- [Problem details]: Nothing may be dropped or added when the entries below are copied.

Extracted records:
- - - - -

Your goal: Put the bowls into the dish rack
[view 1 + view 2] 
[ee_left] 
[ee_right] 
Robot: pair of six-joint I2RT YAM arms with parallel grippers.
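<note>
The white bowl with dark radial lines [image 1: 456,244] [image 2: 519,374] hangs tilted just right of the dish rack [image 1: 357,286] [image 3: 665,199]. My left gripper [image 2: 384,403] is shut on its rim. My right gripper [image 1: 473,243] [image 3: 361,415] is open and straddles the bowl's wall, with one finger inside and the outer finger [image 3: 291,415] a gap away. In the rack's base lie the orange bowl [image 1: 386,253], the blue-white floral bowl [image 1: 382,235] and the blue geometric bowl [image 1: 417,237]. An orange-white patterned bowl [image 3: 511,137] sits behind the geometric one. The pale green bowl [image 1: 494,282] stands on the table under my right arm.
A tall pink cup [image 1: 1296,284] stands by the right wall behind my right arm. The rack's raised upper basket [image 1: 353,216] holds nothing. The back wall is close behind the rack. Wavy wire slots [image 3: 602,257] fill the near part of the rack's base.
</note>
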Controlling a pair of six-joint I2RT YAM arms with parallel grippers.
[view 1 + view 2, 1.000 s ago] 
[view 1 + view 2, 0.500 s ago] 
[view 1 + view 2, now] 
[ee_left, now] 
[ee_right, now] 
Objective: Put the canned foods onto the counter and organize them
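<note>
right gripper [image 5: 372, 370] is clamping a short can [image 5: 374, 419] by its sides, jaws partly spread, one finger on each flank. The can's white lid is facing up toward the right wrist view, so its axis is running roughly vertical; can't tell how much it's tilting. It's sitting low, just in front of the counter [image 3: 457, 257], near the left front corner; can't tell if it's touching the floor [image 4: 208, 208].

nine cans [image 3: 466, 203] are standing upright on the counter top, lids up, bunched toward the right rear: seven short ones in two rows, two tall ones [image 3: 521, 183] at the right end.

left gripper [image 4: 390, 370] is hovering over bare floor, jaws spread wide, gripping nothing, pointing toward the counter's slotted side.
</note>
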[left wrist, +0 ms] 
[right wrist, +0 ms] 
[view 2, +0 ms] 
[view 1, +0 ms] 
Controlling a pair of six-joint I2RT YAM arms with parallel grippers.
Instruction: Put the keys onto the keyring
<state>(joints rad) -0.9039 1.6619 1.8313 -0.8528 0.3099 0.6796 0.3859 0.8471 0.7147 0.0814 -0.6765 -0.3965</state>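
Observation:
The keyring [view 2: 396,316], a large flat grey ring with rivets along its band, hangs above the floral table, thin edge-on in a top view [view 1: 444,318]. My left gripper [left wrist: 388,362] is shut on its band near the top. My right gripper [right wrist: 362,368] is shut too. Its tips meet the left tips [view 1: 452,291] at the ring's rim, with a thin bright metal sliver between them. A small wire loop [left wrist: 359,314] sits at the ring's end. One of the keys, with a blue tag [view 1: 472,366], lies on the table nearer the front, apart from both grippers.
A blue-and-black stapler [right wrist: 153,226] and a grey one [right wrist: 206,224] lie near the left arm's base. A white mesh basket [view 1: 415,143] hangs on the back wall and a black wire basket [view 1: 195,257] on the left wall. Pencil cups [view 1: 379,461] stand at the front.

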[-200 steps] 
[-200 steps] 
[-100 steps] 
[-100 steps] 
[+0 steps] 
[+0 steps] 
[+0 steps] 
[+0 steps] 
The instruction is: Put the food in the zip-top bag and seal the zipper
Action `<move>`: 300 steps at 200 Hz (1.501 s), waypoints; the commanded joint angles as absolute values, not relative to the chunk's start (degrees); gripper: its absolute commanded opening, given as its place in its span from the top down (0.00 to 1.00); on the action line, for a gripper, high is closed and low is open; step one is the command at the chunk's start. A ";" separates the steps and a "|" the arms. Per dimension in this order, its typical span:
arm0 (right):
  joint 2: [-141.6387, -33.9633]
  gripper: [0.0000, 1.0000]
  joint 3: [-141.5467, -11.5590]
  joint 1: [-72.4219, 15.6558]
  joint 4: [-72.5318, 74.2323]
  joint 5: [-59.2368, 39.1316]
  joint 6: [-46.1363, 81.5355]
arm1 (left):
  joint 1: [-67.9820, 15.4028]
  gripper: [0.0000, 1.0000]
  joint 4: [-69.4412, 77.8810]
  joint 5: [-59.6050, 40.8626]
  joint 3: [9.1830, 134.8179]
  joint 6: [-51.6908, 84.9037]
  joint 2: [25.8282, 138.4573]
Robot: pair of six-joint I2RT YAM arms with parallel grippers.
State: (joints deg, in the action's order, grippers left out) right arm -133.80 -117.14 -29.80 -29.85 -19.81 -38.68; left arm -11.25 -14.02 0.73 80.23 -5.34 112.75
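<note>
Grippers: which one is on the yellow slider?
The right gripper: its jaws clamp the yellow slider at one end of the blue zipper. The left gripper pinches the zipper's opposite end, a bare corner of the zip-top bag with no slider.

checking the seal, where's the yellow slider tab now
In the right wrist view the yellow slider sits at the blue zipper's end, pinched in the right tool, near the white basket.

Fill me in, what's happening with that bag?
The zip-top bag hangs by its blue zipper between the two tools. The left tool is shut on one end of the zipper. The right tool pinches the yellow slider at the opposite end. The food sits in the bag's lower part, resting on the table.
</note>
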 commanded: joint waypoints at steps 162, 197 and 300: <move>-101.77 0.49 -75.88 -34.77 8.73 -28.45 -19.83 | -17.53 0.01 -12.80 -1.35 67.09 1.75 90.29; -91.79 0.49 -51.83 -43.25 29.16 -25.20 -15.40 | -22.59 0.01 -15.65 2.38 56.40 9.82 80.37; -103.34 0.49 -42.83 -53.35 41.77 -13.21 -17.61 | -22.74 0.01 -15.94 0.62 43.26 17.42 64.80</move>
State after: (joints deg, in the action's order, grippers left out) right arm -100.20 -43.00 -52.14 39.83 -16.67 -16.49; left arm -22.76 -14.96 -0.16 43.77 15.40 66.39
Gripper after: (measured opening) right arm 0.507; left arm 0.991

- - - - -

- [Response to the task]:
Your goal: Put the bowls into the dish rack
[view 1 + view 2] 
[ee_left] 
[ee_right] 
Robot: pair of six-joint I2RT YAM arms with parallel grippers.
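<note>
The white bowl with dark radial lines [image 1: 456,244] [image 2: 519,374] hangs tilted just right of the dish rack [image 1: 357,286] [image 3: 665,199]. My left gripper [image 2: 384,403] is shut on its rim. My right gripper [image 1: 473,243] [image 3: 361,415] is open and straddles the bowl's wall, with one finger inside and the outer finger [image 3: 291,415] a gap away. In the rack's base lie the orange bowl [image 1: 386,253], the blue-white floral bowl [image 1: 382,235] and the blue geometric bowl [image 1: 417,237]. An orange-white patterned bowl [image 3: 511,137] sits behind the geometric one. The pale green bowl [image 1: 494,282] stands on the table under my right arm.
A tall pink cup [image 1: 1296,284] stands by the right wall behind my right arm. The rack's raised upper basket [image 1: 353,216] holds nothing. The back wall is close behind the rack. Wavy wire slots [image 3: 602,257] fill the near part of the rack's base.
</note>
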Controlling a pair of six-joint I2RT YAM arms with parallel grippers.
[view 1 + view 2, 1.000 s ago] 
[view 1 + view 2, 0.500 s ago] 
[view 1 + view 2, now] 
[ee_left, now] 
[ee_right, now] 
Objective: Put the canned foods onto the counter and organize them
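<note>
right gripper [image 5: 372, 370] is clamping a short can [image 5: 374, 419] by its sides, jaws partly spread, one finger on each flank. The can's white lid is facing up toward the right wrist view, so its axis is running roughly vertical; can't tell how much it's tilting. It's sitting low, just in front of the counter [image 3: 457, 257], near the left front corner; can't tell if it's touching the floor [image 4: 208, 208].

nine cans [image 3: 466, 203] are standing upright on the counter top, lids up, bunched toward the right rear: seven short ones in two rows, two tall ones [image 3: 521, 183] at the right end.

left gripper [image 4: 390, 370] is hovering over bare floor, jaws spread wide, gripping nothing, pointing toward the counter's slotted side.
</note>
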[left wrist, +0 ms] 
[right wrist, +0 ms] 
[view 2, +0 ms] 
[view 1, +0 ms] 
Controlling a pair of six-joint I2RT YAM arms with parallel grippers.
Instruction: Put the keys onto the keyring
<state>(joints rad) -0.9039 1.6619 1.8313 -0.8528 0.3099 0.6796 0.3859 0.8471 0.7147 0.0814 -0.6765 -0.3965</state>
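Observation:
The keyring [view 2: 396,316], a large flat grey ring with rivets along its band, hangs above the floral table, thin edge-on in a top view [view 1: 444,318]. My left gripper [left wrist: 388,362] is shut on its band near the top. My right gripper [right wrist: 362,368] is shut too. Its tips meet the left tips [view 1: 452,291] at the ring's rim, with a thin bright metal sliver between them. A small wire loop [left wrist: 359,314] sits at the ring's end. One of the keys, with a blue tag [view 1: 472,366], lies on the table nearer the front, apart from both grippers.
A blue-and-black stapler [right wrist: 153,226] and a grey one [right wrist: 206,224] lie near the left arm's base. A white mesh basket [view 1: 415,143] hangs on the back wall and a black wire basket [view 1: 195,257] on the left wall. Pencil cups [view 1: 379,461] stand at the front.
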
[-200 steps] 
[-200 steps] 
[-100 steps] 
[-100 steps] 
[+0 steps] 
[+0 steps] 
[+0 steps] 
[+0 steps] 
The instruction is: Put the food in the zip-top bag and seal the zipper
Action `<move>`: 300 steps at 200 Hz (1.501 s), waypoints; the commanded joint angles as absolute values, not relative to the chunk's start (degrees); gripper: its absolute commanded opening, given as its place in its span from the top down (0.00 to 1.00); on the action line, for a gripper, high is closed and low is open; step one is the command at the chunk's start. A ";" separates the steps and a "|" the arms. Per dimension in this order, its typical span:
arm0 (right):
  joint 2: [-141.6387, -33.9633]
  gripper: [0.0000, 1.0000]
  joint 3: [-141.5467, -11.5590]
  joint 1: [-72.4219, 15.6558]
  joint 4: [-72.5318, 74.2323]
  joint 5: [-59.2368, 39.1316]
  joint 6: [-46.1363, 81.5355]
arm1 (left):
  joint 1: [-67.9820, 15.4028]
  gripper: [0.0000, 1.0000]
  joint 4: [-69.4412, 77.8810]
  joint 5: [-59.6050, 40.8626]
  joint 3: [9.1830, 134.8179]
  joint 6: [-51.6908, 84.9037]
  joint 2: [25.8282, 138.4573]
Robot: pair of six-joint I2RT YAM arms with parallel grippers.
State: (joints deg, in the action's order, grippers left out) right arm -133.80 -117.14 -29.80 -29.85 -19.81 -38.68; left arm -11.25 -14.02 0.73 80.23 -5.34 112.75
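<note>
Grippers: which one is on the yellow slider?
The right gripper: its jaws clamp the yellow slider at one end of the blue zipper. The left gripper pinches the zipper's opposite end, a bare corner of the zip-top bag with no slider.

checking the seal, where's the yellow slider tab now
In the right wrist view the yellow slider sits at the blue zipper's end, pinched in the right tool, near the white basket.

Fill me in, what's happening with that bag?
The zip-top bag hangs by its blue zipper between the two tools. The left tool is shut on one end of the zipper. The right tool pinches the yellow slider at the opposite end. The food sits in the bag's lower part, resting on the table.
</note>
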 commanded: joint waypoints at steps 162, 197 and 300: <move>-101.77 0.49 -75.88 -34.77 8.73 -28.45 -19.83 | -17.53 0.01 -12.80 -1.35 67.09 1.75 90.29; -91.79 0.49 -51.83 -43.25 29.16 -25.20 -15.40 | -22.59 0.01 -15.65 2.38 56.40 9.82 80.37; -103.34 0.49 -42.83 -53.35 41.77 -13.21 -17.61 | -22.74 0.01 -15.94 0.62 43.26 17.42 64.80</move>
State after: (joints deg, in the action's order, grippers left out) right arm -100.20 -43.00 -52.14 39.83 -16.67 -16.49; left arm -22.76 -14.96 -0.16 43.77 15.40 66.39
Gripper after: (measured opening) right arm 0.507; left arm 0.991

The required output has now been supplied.